What a Justice Barrett could mean for climate
By John
Schwartz
President
Trump has nominated Judge Amy Coney Barrett to replace Justice Ruth Bader
Ginsburg on the Supreme Court, and if the Senate confirms her, it will mean a
conservative supermajority of six justices on the court. That could
significantly weaken efforts by government and environmental activists to fight
climate change and clean up the environment, legal experts told me this week.
Judge
Barrett, currently serving on the United States Court of Appeals for the
Seventh Circuit, has not written significant opinions on environmental cases
that reveal her views, but “given that she comes out of a very conservative
tradition and calls herself a Scalia acolyte, I think we can safely assume
she’s not going to be the friendliest justice on the environment,” said Ann
Carlson, who is a director of the Emmett Institute on Climate Change and the
Environment at the U.C.L.A. School of Law.
Justice
Antonin Scalia, who died in 2016, was a deeply conservative voice on the court
for three decades. Judge Barrett served as one of his law clerks. She is also a
prominent member of the Federalist Society, a legal group that opposes what it
considers regulatory overreach and has been a wellspring of conservative
judges.
Professor
Carlson suggested that Judge Barrett, if elevated to the Court, would follow
Justice Scalia’s lead in interpreting the Environmental Protection Agency’s
powers narrowly. If former Vice President Joseph R. Biden Jr. wins the
presidential election in November and tries to use the powers of the
environmental agency aggressively with new regulations, she said, “he may face
headwinds in the Supreme Court.”
Along those
lines, Justice Barrett might also join conservative members of the court who
have indicated that they might try to revive what’s known as the nondelegation
doctrine, a principle on the constitutional separation of powers that says
Congress should not give regulatory agencies much leeway in executing policies.

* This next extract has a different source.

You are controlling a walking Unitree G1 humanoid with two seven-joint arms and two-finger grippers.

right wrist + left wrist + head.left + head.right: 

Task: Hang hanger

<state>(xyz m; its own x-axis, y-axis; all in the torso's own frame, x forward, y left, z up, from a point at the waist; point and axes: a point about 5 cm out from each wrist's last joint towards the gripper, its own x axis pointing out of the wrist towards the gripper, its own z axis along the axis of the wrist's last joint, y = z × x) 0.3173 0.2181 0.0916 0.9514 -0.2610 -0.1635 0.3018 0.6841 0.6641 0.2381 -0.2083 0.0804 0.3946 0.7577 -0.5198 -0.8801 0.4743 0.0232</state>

The doctrine has not been used to strike down a statute or regulation since the
1930s, but “If you have six votes, I think it increases the chances” of its
being revived, Professor Carlson said.
Michael
Gerrard, director of the Sabin Center for Climate Change Law at Columbia Law
School, said that if that doctrine was revived, Congress would have to
carefully draft legislation with very specific instructions for agencies to
carry out. “That’s very unfortunate,” he said. “The more specific you get, the
less you can deal with unanticipated circumstances” like an evolving
understanding of environmental threats.
Professor
Carlson suggested that Judge Barrett has also shown skepticism about a major
element of suits by environmental groups: standing to sue. Standing constitutes
the rules of who can bring a lawsuit, and Justice Scalia had long worked to
narrow the rules in ways that could limit access to the courts for environmental
groups. She called his “a pet project.” A Scalia acolyte might try to continue
that work.
Still,
Professor Gerrard said, don’t expect to see a conservative majority overturn
major precedents like Massachusetts v. E.P.A., which gave the environmental
agency the power to regulate greenhouse gases under the Clean Air Act. Instead,
he suggested, there could be “attacks on environmental regulations from
multiple angles” that would weaken the law without the tumult of a sweeping
decision.
“It’s like
a swarm of ducks peck at a small animal,” he said. “They may not kill it, but
they leave it limping and bleeding.”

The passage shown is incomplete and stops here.